Aedes species have a variety of resting and larval habitats [24], diverse blood meal sources [25], the ability to be evolved into insecticide resistant, and biting behaviors that occur during the day and at night [26]. All of these characteristics contribute to the distribution and vectorial of Aedes species [27]. These behaviors heavily contribute to their distribution, abundance, and disease transmission capacity. They can comprise anthropophilic, endophilic, exophagic, and endophagic behaviors. Females of Ae. aegypti regularly and preferentially feed on human blood [28,29]. However, their host selection is determined by host availability and ambient weather condition, such as humidity, temperature, and light intensity [30].
Aedes aegypti and Ae. vittatus breed in artificial habitats in the wet season in the study towns [24]. Recent serological tests detected chikungunya virus [31] and dengue virus infections [32] among febrile cases that attended outpatient departments of health centers in the Metema District.

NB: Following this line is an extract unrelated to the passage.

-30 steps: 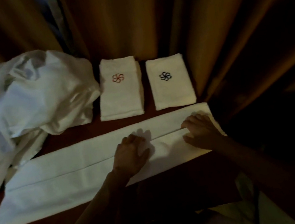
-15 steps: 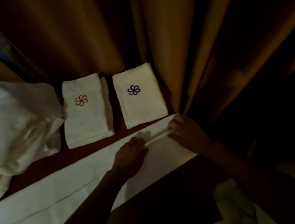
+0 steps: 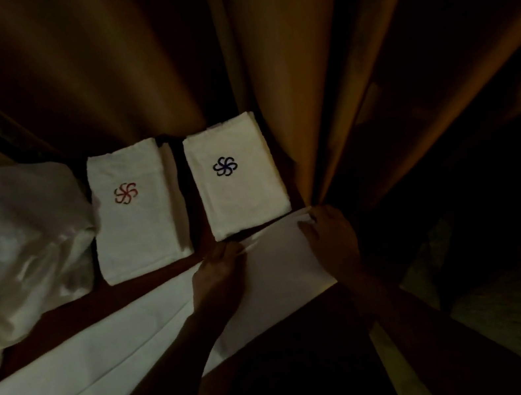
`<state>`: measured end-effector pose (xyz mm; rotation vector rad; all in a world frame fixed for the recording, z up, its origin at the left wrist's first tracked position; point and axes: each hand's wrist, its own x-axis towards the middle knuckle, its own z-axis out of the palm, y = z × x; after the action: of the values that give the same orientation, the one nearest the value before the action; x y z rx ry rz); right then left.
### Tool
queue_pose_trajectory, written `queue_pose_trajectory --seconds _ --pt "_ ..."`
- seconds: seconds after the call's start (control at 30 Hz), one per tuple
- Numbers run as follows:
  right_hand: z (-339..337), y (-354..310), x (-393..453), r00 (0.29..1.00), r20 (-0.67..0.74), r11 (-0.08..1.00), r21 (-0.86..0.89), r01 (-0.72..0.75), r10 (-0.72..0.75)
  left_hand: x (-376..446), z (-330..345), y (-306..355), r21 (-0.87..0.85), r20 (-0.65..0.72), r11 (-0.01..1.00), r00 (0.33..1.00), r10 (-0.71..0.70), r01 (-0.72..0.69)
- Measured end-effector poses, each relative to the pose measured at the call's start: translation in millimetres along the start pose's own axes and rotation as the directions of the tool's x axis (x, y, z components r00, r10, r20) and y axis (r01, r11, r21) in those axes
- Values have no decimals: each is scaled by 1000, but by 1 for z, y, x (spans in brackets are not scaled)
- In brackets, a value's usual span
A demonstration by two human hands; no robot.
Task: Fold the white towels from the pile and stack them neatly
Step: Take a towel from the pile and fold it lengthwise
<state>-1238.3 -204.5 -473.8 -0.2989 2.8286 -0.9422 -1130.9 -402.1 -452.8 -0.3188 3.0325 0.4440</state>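
Both hands (image 3: 220, 274) (image 3: 330, 237) pinching long towel's (image 3: 107, 363) end

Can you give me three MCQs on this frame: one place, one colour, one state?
1. Where is the pile?
A. left of the folded towels
B. right of them
C. on top of them

2. What colour is the emblem on the right folded towel?
A. red
B. blue
C. green

3. What is the right hand doing?
A. hanging idle
B. holding the long towel at its end
C. lifting a folded towel

Key: 1 A, pile lies leftmost. 2 B, dark blue swirl. 3 B, fingers at the end edge.
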Motion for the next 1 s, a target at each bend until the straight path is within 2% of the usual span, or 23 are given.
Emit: queue_pose_trajectory --seconds 0.1,0.17,0.27,0.53,0.63,0.73,0.9,1.0 --pt "-3 -4 6 997 4 997 14 -76 76 21 -6 1 -16 83 1000 997 -4 5" --pt "-2 -6 10 992 26 992 -16 -123 123 30 -8 1 -57 176 994 981 -87 98" --pt "-2 -7 12 990 54 990 -63 -124 128 32 -6 -3 -71 236 967 946 -223 246" --pt "-5 1 2 988 73 990 -45 -135 138 -6 -7 -18 -111 79 967 972 -222 230" --pt "-4 3 2 994 54 990 -117 -84 91 -14 -5 -25 -135 118 955 961 -249 264" --pt "-4 1 0 990 64 980 -163 -118 129 -14 -7 -23 -155 168 940 946 -278 304" --pt "0 5 -7 999 35 980 -197 16 -9 -29 -7 -28 -177 173 941 950 -260 290" --pt "3 5 -7 997 -31 952 -299 64 -77 -41 -10 -33 -161 97 973 984 -151 165"
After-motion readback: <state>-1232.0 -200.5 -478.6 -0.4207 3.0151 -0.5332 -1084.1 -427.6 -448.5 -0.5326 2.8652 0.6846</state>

Despite the public health implications and recent outbreaks of arboviral diseases, there is limited information on the behavior and seasonal dynamics of Aedes species in the district. The study described biting hour, host-seeking behavior, and physiological status that impacted the biting rate of Ae. aegypti and Ae. vittatus in the Metema district, Northwest Ethiopia.

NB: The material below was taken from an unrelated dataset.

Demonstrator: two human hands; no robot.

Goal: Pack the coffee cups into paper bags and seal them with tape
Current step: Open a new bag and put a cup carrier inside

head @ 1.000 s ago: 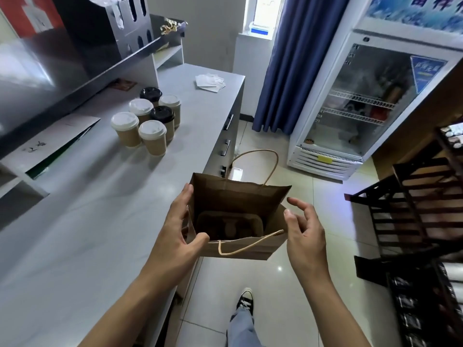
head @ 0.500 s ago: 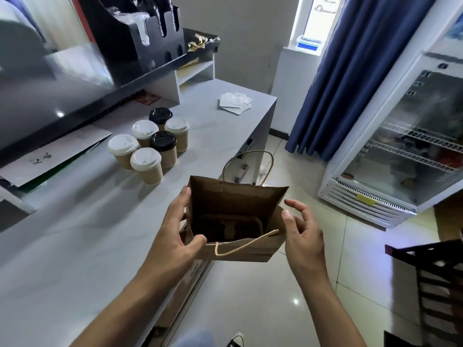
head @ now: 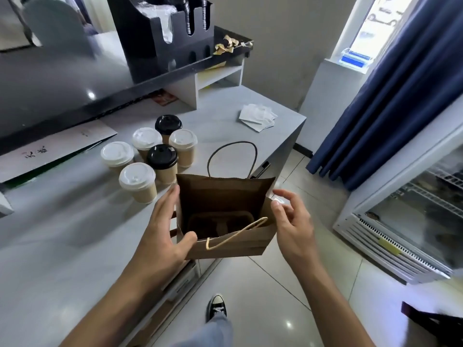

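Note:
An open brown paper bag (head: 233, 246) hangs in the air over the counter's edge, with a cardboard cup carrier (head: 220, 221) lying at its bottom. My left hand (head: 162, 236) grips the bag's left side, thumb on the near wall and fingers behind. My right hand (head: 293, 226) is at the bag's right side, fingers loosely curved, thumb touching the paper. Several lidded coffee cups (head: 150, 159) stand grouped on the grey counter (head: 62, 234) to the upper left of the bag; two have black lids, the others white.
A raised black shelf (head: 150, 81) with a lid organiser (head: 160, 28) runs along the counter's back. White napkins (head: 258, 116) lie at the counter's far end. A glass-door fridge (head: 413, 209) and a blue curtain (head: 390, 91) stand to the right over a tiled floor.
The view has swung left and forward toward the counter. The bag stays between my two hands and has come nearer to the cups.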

2. Study Setting and Methods

2.1. Study Setting

The study was conducted in Metema-Yohannes (12.950649 N, 36.147112 E), Kokit (12.822325 N, 36.326846 E), and Genda-Wuha (12.822333 N, 36.326861 E) towns, Metema district, Ethiopia. The district is 180 km west of Gondar and 925 km northwest of Addis Abeba (Figure 1). The rainy season lasts from June to September, and the average temperature is 25–30 °C. The dry season, October to May, has higher average temperatures (28–42 °C). The district has an average elevation of 734 m above sea level and gets a unimodal rainfall with an annual precipitation of 500–800 mm [33]. There were reports of yellow fever, chikungunya, and dengue cases at the health facilities and along the border with East Sudan [22,34].

2.2. Study Design

Biting hour and host-seeking behavior of adult female Aedes species were assessed in three towns. Ten households were selected from each town based on certain criteria, such as the presence of larvae-holding containers and the availability of at least four domestic animals within the compound. Data were collected from June to September 2023. Female Aedes species that attempted to bite humans (indoors and outdoors) were trapped using a CDC light trap (CDC-LT) (Model 512 (John W. Hock Company, Gainesville, FL, USA), operating close to a man sleeping under an insecticide-free mosquito net every hour for 24 h (daylight hour: 06:00–18:00, night hour: 18:00–06:00). The collection was made for three consecutive days per month. In the same time, female Aedes species attempting to feed on cattle, sheep, goats, and donkeys in shelters within a 50-m radius of the houses were trapped overnight (18:00–06:00) CDC-LT [35] (Figure 2). The trapped mosquitoes were put into prelabeled holding cups.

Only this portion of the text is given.